_DESCRIPTION OF THE TASK_. Which lines of the records below contain the word "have"? Report each of them in full.

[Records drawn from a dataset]
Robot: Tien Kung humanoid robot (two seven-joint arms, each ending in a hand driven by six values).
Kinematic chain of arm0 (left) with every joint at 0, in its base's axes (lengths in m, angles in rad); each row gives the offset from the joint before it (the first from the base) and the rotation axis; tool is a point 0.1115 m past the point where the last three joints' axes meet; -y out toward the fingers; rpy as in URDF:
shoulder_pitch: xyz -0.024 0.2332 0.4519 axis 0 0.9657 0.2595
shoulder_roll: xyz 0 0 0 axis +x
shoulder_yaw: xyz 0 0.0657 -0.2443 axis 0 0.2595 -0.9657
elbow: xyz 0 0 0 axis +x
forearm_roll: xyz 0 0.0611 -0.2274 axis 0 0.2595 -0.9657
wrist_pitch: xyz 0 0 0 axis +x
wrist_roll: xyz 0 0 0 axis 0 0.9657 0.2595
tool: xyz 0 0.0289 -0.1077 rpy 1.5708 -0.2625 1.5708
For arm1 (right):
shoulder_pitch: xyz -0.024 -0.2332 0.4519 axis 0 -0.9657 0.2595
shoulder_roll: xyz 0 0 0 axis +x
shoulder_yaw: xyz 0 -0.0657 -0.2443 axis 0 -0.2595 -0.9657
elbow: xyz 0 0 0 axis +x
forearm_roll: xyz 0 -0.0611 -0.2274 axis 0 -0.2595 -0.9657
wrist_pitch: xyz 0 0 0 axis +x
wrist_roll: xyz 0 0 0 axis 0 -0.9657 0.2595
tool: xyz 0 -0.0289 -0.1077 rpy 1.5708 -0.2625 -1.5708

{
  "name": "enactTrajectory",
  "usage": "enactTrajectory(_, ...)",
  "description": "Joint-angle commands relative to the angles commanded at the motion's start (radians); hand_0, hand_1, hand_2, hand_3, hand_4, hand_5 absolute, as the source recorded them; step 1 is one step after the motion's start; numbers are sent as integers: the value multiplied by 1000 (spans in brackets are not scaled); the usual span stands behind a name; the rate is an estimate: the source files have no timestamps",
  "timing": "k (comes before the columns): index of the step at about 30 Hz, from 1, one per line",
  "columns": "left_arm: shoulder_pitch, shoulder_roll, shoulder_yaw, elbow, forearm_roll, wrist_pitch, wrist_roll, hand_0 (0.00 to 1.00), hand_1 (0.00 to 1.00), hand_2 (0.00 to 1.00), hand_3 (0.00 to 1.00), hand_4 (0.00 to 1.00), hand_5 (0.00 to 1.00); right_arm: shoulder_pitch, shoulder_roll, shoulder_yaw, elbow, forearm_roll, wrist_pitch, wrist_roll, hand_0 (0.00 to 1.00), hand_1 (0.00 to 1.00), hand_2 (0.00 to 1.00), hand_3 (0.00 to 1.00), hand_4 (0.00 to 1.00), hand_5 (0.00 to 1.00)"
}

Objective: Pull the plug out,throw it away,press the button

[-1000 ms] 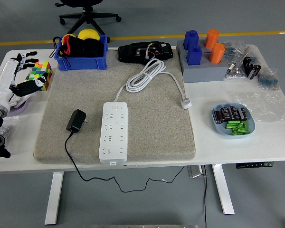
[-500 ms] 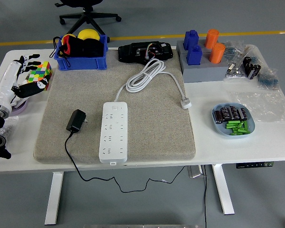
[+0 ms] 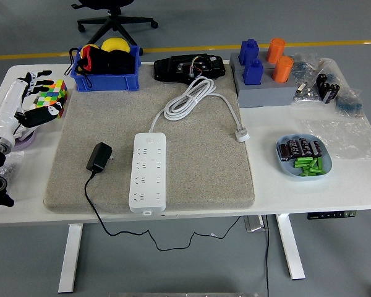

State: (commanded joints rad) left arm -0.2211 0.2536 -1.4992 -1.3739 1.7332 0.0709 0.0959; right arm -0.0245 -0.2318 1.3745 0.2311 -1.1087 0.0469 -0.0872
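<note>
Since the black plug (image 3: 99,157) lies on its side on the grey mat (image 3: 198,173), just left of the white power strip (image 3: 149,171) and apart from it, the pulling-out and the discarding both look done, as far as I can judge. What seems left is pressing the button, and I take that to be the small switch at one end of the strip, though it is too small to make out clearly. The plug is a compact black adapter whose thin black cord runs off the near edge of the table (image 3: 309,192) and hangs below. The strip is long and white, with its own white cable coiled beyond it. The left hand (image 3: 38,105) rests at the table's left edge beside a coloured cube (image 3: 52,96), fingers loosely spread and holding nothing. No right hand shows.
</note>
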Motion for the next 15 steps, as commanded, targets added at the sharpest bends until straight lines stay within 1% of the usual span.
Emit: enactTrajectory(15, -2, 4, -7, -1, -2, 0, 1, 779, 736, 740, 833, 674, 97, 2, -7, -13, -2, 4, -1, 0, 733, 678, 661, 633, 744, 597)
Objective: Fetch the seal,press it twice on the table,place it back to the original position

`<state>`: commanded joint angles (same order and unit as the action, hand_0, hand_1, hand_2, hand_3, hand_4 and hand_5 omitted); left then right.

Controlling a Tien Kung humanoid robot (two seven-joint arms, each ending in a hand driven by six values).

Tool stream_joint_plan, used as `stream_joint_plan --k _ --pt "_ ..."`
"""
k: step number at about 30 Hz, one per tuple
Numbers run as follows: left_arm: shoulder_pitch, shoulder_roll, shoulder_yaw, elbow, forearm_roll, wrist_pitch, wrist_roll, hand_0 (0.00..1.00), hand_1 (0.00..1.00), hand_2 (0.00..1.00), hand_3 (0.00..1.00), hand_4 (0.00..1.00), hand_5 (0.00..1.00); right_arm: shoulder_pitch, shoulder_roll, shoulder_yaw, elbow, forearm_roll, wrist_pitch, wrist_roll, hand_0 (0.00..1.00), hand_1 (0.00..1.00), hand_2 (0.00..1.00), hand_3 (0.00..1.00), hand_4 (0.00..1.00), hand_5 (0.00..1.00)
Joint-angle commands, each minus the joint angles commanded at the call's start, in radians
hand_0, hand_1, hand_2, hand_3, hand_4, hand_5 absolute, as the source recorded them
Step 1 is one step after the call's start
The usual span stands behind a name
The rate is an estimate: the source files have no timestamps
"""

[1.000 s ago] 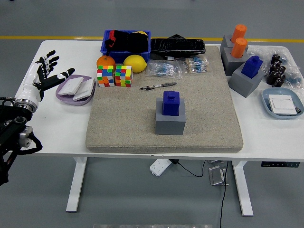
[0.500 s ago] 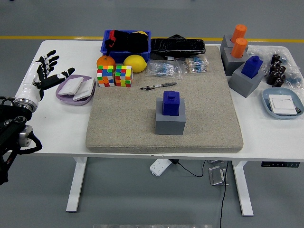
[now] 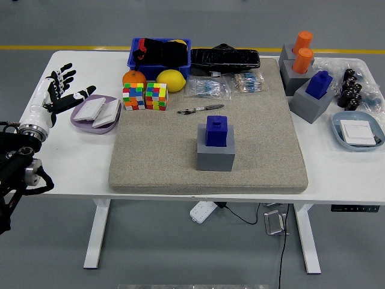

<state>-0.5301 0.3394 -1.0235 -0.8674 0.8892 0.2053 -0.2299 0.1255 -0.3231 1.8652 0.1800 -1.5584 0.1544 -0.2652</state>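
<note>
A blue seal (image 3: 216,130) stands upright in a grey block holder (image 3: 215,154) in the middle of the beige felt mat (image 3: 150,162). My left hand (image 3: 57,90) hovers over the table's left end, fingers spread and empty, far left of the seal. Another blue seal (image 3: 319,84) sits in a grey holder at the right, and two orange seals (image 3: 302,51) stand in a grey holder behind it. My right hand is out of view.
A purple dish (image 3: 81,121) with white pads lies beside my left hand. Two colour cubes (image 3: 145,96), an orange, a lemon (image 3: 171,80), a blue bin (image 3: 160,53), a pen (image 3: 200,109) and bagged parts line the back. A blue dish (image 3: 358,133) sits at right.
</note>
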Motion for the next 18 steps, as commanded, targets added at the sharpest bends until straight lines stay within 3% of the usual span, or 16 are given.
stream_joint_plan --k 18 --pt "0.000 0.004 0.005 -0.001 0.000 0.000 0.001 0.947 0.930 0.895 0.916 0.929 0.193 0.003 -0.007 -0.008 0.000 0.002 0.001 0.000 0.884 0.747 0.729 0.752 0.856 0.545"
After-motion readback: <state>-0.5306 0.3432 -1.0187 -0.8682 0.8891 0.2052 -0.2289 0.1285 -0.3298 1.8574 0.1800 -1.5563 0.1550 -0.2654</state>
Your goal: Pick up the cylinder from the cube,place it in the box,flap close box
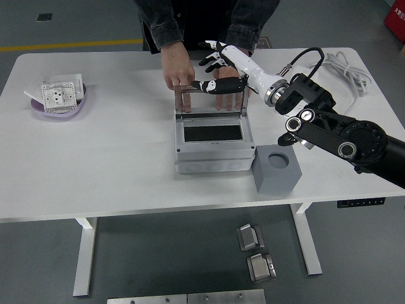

_SOLUTION TO THIS PROBLEM_.
  "description": "Joint-angle commands relative to the angles commanded at the motion's start (radians); hand_0, hand_1, hand_2, hand_3, hand_4, hand_5 absolute, as the source recorded them; step 1 is one step after the motion's start; numbers are sent as integers: the value multiplied by 1000 (spans in brackets are not scaled); the usual span stands behind a name; the rate is an estimate: the source files have no timestamps",
The rate is an estimate: the source files have no timestamps

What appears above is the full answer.